Le président de l'Association des médecins urgentistes hospitaliers de France dresse un état des lieux très sombre de l'accès aux services d'urgences mais aussi à celui des médecins libéraux.
Sans incriminer les ministres de la Santé successivement aux manettes depuis le premier mandat d'Emmanuel Macron, l'urgentiste déplore les orientations qui ont été données au système de santé, alerte sur les conditions de la formation initiale des futurs professionnels de santé et plaide en faveur de régulations financières incitatives pour l'exercice dans les déserts médicaux, pour les libéraux comme pour les hospitaliers.
LE QUOTIDIEN : Quel est l’état des lieux, aujourd’hui, de l’accès aux urgences dans les services hospitaliers sur le territoire ?
Dr PATRICK PELLOUX : Il est extrêmement mauvais dans de nombreux endroits en France. Des unités ferment, parfois pour une nuit, parfois pour plusieurs jours. L’idée selon laquelle un service d’urgences doit être ouvert 24 heures sur 24 a été continuellement abîmée. L’État pensait pouvoir tout résoudre en disant aux gens « faites le 15, passez par le Samu et le service d’accès aux soins », mais c’est un leurre. J’en veux pour preuve que ce système est quasiment en place partout depuis 2019 et que l’afflux aux urgences n’a jamais baissé. On s’est trompé sur l’orientation politique à donner au système de santé.

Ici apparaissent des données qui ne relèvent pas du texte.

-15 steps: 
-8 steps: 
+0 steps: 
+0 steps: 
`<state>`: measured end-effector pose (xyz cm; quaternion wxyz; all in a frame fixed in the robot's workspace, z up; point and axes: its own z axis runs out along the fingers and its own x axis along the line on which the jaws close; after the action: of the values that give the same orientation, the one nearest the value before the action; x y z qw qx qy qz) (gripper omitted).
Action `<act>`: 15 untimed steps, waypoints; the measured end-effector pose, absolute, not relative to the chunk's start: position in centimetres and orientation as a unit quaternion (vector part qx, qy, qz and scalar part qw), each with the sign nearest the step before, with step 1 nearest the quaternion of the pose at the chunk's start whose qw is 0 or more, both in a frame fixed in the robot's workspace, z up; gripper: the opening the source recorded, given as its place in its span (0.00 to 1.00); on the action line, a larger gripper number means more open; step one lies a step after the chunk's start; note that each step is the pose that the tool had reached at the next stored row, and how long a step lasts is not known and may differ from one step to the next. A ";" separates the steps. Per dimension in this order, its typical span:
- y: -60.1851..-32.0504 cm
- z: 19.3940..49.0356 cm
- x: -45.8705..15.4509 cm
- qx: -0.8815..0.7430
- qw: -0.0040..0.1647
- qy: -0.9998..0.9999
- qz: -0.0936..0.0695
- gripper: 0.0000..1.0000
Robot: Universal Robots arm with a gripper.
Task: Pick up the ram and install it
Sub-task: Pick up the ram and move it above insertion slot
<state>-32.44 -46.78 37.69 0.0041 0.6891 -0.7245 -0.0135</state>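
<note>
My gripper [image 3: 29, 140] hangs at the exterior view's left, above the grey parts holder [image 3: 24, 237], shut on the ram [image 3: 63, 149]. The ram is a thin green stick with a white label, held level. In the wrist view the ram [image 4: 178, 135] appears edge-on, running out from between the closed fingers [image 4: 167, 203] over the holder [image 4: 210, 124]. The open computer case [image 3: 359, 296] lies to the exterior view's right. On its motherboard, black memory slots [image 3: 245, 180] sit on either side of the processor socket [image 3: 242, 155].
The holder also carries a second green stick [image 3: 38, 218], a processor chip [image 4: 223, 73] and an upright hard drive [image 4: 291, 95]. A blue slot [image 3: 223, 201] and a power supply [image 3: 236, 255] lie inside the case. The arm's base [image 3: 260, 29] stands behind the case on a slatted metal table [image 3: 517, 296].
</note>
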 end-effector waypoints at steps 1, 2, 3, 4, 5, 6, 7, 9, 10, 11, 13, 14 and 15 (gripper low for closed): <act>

Qui est responsable, selon vous, de cette « erreur d’aiguillage » ?
D’abord, c’est un peu facile de charger le ministre en place. En réalité, on a toujours l’impression de rejouer systématiquement une mauvaise pièce de théâtre. L’idée du président Macron, c’était de nommer des ministres médecins et qu'ainsi tout irait bien. Or non, les trois ministres médecins successifs qui ont été nommés à la Santé ont été dans une position d’échec. Le problème est ailleurs. Moi, je questionne les doyens des facultés de médecine, qui ont souvent plus de pouvoir que le ministre de la Santé. 15 % des étudiants en santé qui veulent faire médecine abandonnent le cursus en cours et près d’un tiers souffrent de pathologies anxiodépressives. Une réalité qui concerne aussi les infirmières. On a donc un problème sur la formation initiale.
Attendez-vous davantage du nouveau ministre de la Santé qui, lui, n’est pas médecin ?
Par définition, je n’attends pas grand-chose des ministres parce qu’ils sont dans un jeu de posture extrêmement compliqué. Il faudra attendre de voir ce que va faire Aurélien Rousseau avec le prochain projet de loi de la Sécurité sociale. Nous l’attendons sur plusieurs points. Le premier concerne l’hôpital et la revalorisation de la permanence des soins et des gardes de nuit, un oubli fondamental du Ségur de la santé. Quant au problème majeur de l’organisation du système de santé sur le territoire, je pense que les choses sont mûres pour réguler les installations, mais attention, réguler ne veut pas dire contraindre.
Quelles formes ces régulations aux installations prendraient-elles ?
Il s'agirait essentiellement d'incitations financières, à la fois pour le monde hospitalier et le monde libéral. On doit transgresser les logiques et les lignes de postures des médecins libéraux et des médecins hospitaliers, pour mieux travailler ensemble. On ne peut se satisfaire du fait que la seule réponse aux patients dans les déserts médicaux soit « allez aux urgences » ! Qui, de plus, ne sont plus toujours ouvertes.
De par le plafonnement de la rémunération des intérimaires médicaux ?
C’était une mesure juste parce qu’il y avait une espèce d’inflation à la rémunération et un immense dumping social. La loi Rist était nécessaire. Mais il fallait la lancer après avoir valorisé la permanence des soins pour les hospitaliers.
Comment voyez-vous la rentrée de septembre pour le monde médical ?
J’avoue que je n’en sais rien. Il faudra prendre acte de ce que fera le ministre de la Santé, mais la situation étant tellement épouvantable dans les hôpitaux, il est possible qu’il y ait un vrai mouvement unitaire contre les fermetures des services d’urgences, même si le ministre a fait un pas en disant qu’il n’était pas normal que des structures d’urgences soient fermées. On va voir. Mais attention, on a tous regardé avec intérêt ce qui se passe dans la police actuellement, il est vrai que le mouvement social peut prendre de nouvelles formes.